> [Prompt]:
Locate each line below that includes "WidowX" and reproduce it.

:: Dataset excerpts

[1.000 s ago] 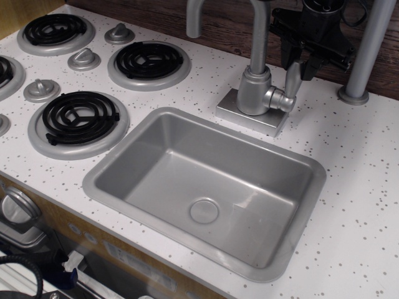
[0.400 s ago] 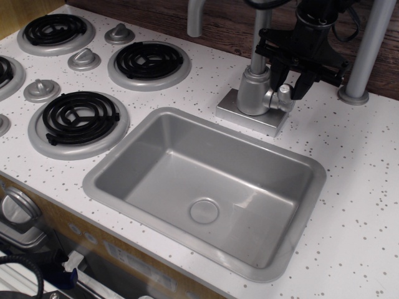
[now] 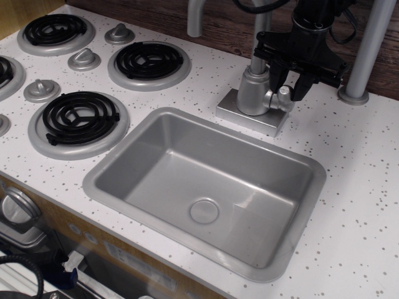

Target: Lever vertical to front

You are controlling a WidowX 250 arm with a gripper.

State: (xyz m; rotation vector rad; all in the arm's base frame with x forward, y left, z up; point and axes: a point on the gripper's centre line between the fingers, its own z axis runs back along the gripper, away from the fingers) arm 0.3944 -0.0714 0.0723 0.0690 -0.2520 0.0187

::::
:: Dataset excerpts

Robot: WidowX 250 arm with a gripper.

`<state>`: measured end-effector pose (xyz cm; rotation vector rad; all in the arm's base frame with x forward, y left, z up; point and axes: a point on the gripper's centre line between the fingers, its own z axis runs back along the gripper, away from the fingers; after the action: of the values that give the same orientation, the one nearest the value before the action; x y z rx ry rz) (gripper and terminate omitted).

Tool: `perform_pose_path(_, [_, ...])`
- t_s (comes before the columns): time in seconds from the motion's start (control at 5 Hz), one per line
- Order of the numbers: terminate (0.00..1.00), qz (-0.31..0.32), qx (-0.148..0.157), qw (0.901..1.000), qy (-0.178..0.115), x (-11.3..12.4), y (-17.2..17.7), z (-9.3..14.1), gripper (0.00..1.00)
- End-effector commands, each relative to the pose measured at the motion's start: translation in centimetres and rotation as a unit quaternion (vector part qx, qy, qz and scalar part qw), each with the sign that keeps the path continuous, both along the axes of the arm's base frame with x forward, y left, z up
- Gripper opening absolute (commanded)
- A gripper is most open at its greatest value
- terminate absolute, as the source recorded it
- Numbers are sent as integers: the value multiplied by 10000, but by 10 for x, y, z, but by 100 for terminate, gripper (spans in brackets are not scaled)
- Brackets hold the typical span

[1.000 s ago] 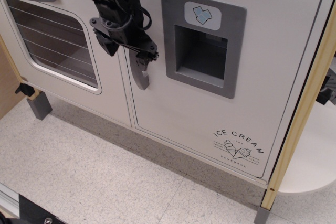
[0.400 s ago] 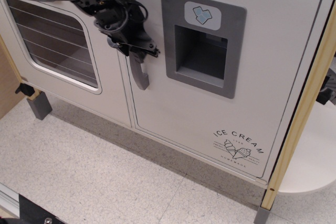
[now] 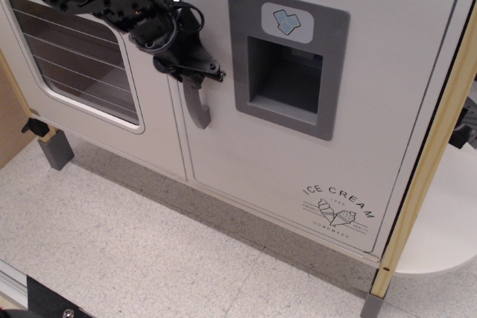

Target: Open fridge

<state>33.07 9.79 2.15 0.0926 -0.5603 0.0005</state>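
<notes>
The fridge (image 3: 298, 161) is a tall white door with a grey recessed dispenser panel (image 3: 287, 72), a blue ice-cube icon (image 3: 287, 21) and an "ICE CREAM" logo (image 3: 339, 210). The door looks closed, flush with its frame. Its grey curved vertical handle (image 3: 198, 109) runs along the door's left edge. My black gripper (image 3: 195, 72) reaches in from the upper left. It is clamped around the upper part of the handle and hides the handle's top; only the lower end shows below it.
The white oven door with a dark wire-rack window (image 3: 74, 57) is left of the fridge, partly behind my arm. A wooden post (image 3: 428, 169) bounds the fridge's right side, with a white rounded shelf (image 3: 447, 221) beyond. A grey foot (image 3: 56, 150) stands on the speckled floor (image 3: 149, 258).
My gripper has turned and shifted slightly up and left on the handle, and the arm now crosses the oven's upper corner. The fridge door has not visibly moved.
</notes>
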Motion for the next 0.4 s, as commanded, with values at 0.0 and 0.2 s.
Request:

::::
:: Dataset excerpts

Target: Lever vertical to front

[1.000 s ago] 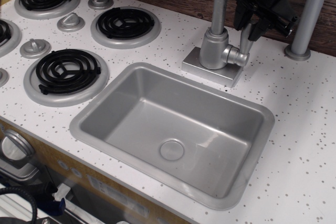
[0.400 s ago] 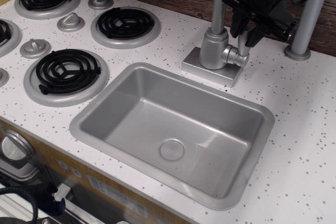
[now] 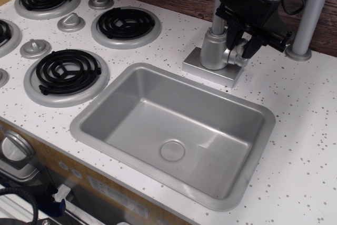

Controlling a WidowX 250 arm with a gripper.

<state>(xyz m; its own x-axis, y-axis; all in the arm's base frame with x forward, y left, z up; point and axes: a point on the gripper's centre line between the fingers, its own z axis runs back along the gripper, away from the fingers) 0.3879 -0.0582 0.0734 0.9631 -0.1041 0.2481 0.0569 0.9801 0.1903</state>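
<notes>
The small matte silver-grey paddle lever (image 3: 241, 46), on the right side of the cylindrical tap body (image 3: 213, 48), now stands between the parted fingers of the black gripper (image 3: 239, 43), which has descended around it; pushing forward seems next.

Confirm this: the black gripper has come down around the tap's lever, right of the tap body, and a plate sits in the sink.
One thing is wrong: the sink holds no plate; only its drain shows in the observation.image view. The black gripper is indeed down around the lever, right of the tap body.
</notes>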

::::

> [Exercise answer]:
You are controlling a WidowX 250 arm with a gripper.
Robot: WidowX 250 arm with a gripper.
Controlling a WidowX 250 arm with a gripper.

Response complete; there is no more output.